A large research study published in fall 2018 caused a burst of headlines questioning whether older adults should be taking a daily aspirin, something many have embraced as an easy way to fight off significant health issues.

Taking a daily dose of aspirin has been touted as a way to reduce risks of heart disease, cancer and possibly even dementia. And while there is evidence-based research indicating aspirin can have an effect on those issues, especially cardiovascular problems, two Topeka physicians said it all depends on each patient and his or her individual health history.

"A low-dose aspirin, as harmless as it sounds, I think in the right person can cause a lot of problems," said Stormont Vail Health cardiologist Seshu Rao, adding that it's important for people to always talk to a doctor before adding medication to their daily regimen.

The idea of taking a daily aspirin, often a low-dose baby aspirin, has long been popular. A 2015 study found that 47 percent of adults ages 45 to 75 were taking a daily aspirin even though they had no history of heart problems — the primary condition taking that pill is supposed to affect.

Stormont family medicine physician James McIntosh said the vast majority of his older patients take aspirin without getting input from medical professionals.

"I think it's gotten to the point it's almost like a vitamin or a supplement," he said.

The recent study, which was published in the New England Journal of Medicine and led by Australian researchers, examined whether taking aspirin daily was really the best medicine for about 19,000 healthy people ages 70-plus in Australia and the United States. The study found that for healthy people, there were no benefits to taking an aspirin a day. In addition, there could be serious consequences.

Rao said most of the people he sees in his cardiology practice are taking aspirin daily, and it's an appropriate medication for someone who has had a history of cardiovascular issues. The key in the Australian study, he said, was that people were healthy.

"It's hard to hang your hat on one study," he said, but added: "In the past, nothing has really shown significant benefit for aspirin as a stand-alone primary prevention. It's great for secondary prevention."

That secondary prevention means low doses of aspirin can be helpful not only with a history of cardiovascular disease, including high blood pressure and stroke, but also for those who have diabetes, Rao said.

The key, both he and McIntosh said, is to talk with your doctor because each situation is dependent upon the patient's health history.

"Any medicine should be taken with caution," Rao said. "As benign as aspirin sounds, you should talk to people who've had a GI (gastrointestinal) bleed — it's life-threatening. Even a low-dose aspirin, if you don't have any risk factors but then you've got a bad bowel or a bad GI, can cause catastrophic bleeding."

Aspirin, like other non-steroidal anti-inflammatory drugs commonly referred to as NSAIDs, can cause problems with GI bleeds and other issues.

McIntosh, who finished his residency in 2017, said the concerns about overuse of aspirin were a common topic in medical school and among medical professionals today.

"This (Australian) study kind of confirmed what we were already suspicious of," he said, adding that the American College of Cardiology since 2015 or 2016 has had guidelines against using aspirin as a general use because of the risk of bleeding.

McIntosh said it's critical for physicians to "tease out" from patients as they talk what medications they're using.

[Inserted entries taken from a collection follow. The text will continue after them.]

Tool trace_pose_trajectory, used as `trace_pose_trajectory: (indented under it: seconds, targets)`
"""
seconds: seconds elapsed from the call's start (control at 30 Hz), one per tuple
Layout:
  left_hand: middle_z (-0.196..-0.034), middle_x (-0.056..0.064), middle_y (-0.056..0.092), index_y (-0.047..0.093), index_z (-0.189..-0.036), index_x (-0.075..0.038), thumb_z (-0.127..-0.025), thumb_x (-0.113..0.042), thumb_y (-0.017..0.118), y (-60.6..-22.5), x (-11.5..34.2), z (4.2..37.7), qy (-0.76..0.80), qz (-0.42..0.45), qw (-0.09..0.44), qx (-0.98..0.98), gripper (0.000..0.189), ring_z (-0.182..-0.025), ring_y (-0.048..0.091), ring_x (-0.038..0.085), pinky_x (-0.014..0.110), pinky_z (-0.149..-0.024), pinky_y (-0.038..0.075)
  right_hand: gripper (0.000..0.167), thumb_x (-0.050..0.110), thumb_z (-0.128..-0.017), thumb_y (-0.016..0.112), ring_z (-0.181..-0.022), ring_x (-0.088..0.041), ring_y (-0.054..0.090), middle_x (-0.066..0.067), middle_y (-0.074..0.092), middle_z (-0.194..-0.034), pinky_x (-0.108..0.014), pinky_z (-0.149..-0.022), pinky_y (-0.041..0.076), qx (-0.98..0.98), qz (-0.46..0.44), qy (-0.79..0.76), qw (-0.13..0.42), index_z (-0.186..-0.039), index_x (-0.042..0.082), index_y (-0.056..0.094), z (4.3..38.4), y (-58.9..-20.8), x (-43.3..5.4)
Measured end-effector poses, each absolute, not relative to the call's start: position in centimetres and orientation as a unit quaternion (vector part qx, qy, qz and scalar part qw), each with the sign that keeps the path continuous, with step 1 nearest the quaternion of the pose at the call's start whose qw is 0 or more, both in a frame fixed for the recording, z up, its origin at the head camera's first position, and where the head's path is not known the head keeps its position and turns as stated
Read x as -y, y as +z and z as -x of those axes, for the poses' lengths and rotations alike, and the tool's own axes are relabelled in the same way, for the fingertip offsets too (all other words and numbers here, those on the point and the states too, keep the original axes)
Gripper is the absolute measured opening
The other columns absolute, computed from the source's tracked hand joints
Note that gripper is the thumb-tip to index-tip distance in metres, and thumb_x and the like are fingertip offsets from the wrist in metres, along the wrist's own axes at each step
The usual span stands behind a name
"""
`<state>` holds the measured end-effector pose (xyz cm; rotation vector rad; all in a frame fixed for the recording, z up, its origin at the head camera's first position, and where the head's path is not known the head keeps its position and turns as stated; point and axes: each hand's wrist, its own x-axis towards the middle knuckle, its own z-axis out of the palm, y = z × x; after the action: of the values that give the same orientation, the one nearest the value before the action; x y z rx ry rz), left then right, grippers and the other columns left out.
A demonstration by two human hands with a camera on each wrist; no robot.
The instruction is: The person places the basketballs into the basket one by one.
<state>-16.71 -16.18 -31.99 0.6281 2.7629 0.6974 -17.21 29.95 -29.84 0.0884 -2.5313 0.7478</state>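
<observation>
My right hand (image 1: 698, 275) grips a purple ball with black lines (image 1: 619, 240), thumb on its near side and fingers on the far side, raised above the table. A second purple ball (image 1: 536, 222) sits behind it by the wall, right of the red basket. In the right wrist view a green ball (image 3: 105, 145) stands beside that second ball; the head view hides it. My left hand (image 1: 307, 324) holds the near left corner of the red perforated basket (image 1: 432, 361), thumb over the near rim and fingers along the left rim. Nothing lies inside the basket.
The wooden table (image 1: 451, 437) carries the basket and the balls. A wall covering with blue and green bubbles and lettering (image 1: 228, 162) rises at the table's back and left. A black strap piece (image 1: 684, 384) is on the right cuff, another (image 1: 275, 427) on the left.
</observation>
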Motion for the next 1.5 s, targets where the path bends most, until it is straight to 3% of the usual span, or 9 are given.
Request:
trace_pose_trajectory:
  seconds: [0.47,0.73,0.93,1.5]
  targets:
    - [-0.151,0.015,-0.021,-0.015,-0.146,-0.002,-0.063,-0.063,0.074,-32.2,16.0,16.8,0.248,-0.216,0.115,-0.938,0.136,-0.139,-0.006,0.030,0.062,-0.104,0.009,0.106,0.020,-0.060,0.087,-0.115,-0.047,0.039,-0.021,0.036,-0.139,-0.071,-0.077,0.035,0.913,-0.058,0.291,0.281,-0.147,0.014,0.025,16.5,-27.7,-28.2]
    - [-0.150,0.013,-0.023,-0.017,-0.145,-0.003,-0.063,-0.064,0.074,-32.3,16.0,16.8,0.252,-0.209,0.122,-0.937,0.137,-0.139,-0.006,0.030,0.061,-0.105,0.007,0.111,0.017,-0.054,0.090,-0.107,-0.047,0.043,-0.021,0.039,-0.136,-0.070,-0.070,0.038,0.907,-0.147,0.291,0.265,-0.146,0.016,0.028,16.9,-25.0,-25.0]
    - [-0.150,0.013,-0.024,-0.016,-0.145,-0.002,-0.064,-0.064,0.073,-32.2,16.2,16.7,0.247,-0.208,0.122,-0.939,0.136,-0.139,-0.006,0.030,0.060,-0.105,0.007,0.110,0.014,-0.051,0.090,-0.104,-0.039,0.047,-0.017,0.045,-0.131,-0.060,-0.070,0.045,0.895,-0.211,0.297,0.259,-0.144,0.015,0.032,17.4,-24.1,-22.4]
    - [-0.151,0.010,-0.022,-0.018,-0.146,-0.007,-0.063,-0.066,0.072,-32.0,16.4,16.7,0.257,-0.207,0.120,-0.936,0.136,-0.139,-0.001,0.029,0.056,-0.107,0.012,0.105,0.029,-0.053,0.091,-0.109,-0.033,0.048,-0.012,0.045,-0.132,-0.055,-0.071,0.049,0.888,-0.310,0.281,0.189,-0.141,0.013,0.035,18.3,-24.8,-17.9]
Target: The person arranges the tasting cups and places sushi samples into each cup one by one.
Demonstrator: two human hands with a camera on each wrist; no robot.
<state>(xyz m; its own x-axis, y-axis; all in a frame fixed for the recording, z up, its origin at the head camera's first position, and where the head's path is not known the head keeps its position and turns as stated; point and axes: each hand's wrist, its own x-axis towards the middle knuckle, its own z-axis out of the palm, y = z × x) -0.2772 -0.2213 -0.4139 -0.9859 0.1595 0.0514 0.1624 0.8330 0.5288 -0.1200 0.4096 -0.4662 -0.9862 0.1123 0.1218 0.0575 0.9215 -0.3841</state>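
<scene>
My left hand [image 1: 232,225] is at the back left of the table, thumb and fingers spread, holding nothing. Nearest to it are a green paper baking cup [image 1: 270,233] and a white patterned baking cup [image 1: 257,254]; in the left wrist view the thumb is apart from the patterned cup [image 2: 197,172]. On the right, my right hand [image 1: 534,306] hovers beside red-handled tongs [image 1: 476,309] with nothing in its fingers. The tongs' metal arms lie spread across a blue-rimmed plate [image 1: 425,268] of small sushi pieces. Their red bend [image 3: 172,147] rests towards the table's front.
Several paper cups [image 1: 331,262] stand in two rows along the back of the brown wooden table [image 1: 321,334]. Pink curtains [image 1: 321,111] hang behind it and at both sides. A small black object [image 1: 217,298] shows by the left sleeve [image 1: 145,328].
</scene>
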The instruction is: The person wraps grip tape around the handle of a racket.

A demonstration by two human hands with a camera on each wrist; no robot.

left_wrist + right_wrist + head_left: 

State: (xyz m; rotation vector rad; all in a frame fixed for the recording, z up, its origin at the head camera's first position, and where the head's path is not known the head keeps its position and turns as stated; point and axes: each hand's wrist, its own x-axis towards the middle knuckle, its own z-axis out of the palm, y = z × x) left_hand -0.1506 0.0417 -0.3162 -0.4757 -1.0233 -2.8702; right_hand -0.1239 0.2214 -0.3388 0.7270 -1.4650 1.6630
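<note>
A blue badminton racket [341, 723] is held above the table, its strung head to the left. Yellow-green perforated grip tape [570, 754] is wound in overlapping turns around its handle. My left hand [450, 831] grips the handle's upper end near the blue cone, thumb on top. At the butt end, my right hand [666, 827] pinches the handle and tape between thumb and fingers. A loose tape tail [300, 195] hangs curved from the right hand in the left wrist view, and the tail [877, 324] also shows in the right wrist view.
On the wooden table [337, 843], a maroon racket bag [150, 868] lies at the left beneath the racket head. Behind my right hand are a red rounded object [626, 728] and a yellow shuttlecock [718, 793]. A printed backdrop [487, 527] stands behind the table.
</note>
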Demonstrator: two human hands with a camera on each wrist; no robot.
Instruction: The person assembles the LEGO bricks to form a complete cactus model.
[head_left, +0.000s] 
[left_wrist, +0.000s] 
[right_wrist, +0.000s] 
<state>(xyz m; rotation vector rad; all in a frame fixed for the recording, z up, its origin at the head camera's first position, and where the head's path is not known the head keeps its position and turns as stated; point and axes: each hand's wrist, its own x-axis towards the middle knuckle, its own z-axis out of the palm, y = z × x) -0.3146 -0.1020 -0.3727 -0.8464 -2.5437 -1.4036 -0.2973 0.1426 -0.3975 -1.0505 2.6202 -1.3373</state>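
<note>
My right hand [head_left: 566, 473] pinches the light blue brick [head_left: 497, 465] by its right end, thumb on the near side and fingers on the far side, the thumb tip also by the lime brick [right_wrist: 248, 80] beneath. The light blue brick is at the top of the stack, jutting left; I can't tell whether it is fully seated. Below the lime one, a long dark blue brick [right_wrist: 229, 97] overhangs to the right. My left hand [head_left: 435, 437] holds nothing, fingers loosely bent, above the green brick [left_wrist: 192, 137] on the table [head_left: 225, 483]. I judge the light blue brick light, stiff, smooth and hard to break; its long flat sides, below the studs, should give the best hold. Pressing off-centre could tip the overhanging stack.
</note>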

Low-dose aspirin has become so common that patients may forget to mention they are taking it.

As a primary care doctor, McIntosh said he's not just concerned about the use of a daily aspirin, but also about the use of other NSAIDs like ibuprofen, Aleve and others.

"A lot of people have aches and pains," he said. "I can't tell you how many of my older patients will tell me 'I take almost 400 mg of ibuprofen daily.' When you start combining those, you've got the daily aspirin and you've got other NSAIDs, before you know it, you've got major risks of bleeding."

There are dietary factors that can thin blood, too, and adding those issues all together increases risks of serious issues, McIntosh said.

He encouraged patients to bring a list of their questions to the doctor, along with a list of medications — both over-the-counter and prescribed — vitamins and anything else they regularly take.

"The No. 1 thing I tell my patients, regardless of what they're taking ... is talk to your doctor about it," he said. "Something that can be helpful in some populations can be harmful in other populations."